> [Instructions to follow]:
Set down each line of the listing exactly as it reads.
■ ■ ■ ■ ■ ■ ■
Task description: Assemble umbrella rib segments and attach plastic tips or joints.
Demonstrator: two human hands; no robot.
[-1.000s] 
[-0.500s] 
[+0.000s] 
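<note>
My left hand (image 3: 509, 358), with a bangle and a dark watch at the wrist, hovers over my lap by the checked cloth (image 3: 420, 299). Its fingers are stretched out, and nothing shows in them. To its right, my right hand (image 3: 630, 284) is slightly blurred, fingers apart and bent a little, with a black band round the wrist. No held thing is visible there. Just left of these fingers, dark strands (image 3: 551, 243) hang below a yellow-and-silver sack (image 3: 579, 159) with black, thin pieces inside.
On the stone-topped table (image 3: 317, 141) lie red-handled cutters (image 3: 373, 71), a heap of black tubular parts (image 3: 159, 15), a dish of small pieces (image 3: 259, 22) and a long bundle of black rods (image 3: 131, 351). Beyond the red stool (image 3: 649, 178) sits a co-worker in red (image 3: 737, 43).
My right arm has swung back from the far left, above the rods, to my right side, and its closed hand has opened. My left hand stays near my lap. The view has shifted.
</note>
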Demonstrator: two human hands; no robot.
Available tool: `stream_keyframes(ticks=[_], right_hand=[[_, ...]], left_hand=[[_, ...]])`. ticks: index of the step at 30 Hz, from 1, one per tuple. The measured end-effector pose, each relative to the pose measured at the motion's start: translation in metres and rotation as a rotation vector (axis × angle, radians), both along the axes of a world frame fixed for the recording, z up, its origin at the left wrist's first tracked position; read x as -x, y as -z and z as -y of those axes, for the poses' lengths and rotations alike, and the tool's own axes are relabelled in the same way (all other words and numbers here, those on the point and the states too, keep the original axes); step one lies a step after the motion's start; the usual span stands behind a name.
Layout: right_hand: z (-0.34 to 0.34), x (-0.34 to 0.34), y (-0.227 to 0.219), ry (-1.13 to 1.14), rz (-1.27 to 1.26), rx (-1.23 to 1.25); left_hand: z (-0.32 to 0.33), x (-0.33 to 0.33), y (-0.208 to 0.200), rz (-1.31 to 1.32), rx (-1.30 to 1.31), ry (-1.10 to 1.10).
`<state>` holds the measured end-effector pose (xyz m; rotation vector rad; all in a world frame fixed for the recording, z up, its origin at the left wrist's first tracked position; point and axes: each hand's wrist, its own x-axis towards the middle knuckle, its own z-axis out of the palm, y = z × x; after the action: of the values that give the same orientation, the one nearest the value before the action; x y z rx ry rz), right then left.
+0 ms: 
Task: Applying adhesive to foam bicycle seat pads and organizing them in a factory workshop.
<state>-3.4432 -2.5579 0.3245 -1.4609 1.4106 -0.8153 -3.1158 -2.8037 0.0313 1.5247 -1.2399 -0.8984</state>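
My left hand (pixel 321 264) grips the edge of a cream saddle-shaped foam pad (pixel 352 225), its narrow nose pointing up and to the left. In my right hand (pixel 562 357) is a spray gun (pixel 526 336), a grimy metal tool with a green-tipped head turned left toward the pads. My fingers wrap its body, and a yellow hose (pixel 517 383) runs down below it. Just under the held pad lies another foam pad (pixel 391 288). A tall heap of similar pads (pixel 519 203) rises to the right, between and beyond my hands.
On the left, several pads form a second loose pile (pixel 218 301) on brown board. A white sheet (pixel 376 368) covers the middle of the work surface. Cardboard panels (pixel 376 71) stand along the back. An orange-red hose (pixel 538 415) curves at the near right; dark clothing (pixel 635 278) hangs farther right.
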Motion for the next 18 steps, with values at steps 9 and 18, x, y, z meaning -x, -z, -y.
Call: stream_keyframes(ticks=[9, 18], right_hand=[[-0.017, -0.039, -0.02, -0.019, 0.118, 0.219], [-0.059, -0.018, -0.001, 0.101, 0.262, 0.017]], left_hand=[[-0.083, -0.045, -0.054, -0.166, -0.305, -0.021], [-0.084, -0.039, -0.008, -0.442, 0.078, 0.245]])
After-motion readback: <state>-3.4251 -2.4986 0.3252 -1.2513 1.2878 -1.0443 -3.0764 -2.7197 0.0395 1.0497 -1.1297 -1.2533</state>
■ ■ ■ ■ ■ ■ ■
> [Response]:
Task description: Assemble umbrella rib segments and attach plastic tips or joints.
Demonstrator: two human hands; no robot.
[-1.000s] 
[-0.500s] 
[+0.000s] 
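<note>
My left hand (image 3: 509, 358), with a bangle and a dark watch at the wrist, hovers over my lap by the checked cloth (image 3: 420, 299). Its fingers are stretched out, and nothing shows in them. To its right, my right hand (image 3: 630, 284) is slightly blurred, fingers apart and bent a little, with a black band round the wrist. No held thing is visible there. Just left of these fingers, dark strands (image 3: 551, 243) hang below a yellow-and-silver sack (image 3: 579, 159) with black, thin pieces inside.
On the stone-topped table (image 3: 317, 141) lie red-handled cutters (image 3: 373, 71), a heap of black tubular parts (image 3: 159, 15), a dish of small pieces (image 3: 259, 22) and a long bundle of black rods (image 3: 131, 351). Beyond the red stool (image 3: 649, 178) sits a co-worker in red (image 3: 737, 43).
My right arm has swung back from the far left, above the rods, to my right side, and its closed hand has opened. My left hand stays near my lap. The view has shifted.
</note>
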Demonstrator: two human hands; no robot.
Available tool: `stream_keyframes(ticks=[_], right_hand=[[_, ...]], left_hand=[[_, ...]])`. ticks: index of the step at 30 Hz, from 1, one per tuple. The measured end-effector pose, each relative to the pose measured at the motion's start: translation in metres and rotation as a rotation vector (axis × angle, radians), both along the axes of a world frame fixed for the recording, z up, its origin at the left wrist's first tracked position; read x as -x, y as -z and z as -y of those axes, for the poses' lengths and rotations alike, and the tool's own axes are relabelled in the same way (all other words and numbers here, those on the point and the states too, keep the original axes); step one lies a step after the motion's start; the usual span stands behind a name.
Layout: right_hand: z (-0.34 to 0.34), x (-0.34 to 0.34), y (-0.227 to 0.219), ry (-1.13 to 1.14), rz (-1.27 to 1.26), rx (-1.23 to 1.25); left_hand: z (-0.32 to 0.33), x (-0.33 to 0.33), y (-0.208 to 0.200), rz (-1.31 to 1.32), rx (-1.30 to 1.31), ry (-1.10 to 1.10).
`<state>` holds the measured end-effector pose (xyz m; rotation vector rad; all in a world frame fixed for the recording, z up, its origin at the left wrist's first tracked position; point and axes: each hand's wrist, its own x-axis towards the middle knuckle, its own z-axis out of the palm, y = z × x; after the action: of the values that give the same orientation, the one nearest the value before the action; x y z rx ry rz), right then left.
+0 ms: 
Task: Applying adhesive to foam bicycle seat pads and organizing them in a factory workshop.
<state>-3.4432 -2.5579 0.3245 -1.4609 1.4106 -0.8153 -3.1158 -2.8037 0.0313 1.5247 -1.2399 -0.8984</state>
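My left hand (pixel 321 264) grips the edge of a cream saddle-shaped foam pad (pixel 352 225), its narrow nose pointing up and to the left. In my right hand (pixel 562 357) is a spray gun (pixel 526 336), a grimy metal tool with a green-tipped head turned left toward the pads. My fingers wrap its body, and a yellow hose (pixel 517 383) runs down below it. Just under the held pad lies another foam pad (pixel 391 288). A tall heap of similar pads (pixel 519 203) rises to the right, between and beyond my hands.
On the left, several pads form a second loose pile (pixel 218 301) on brown board. A white sheet (pixel 376 368) covers the middle of the work surface. Cardboard panels (pixel 376 71) stand along the back. An orange-red hose (pixel 538 415) curves at the near right; dark clothing (pixel 635 278) hangs farther right.
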Motion for the next 18 steps, with values at steps 9 and 18, x, y, z meaning -x, -z, -y.
Call: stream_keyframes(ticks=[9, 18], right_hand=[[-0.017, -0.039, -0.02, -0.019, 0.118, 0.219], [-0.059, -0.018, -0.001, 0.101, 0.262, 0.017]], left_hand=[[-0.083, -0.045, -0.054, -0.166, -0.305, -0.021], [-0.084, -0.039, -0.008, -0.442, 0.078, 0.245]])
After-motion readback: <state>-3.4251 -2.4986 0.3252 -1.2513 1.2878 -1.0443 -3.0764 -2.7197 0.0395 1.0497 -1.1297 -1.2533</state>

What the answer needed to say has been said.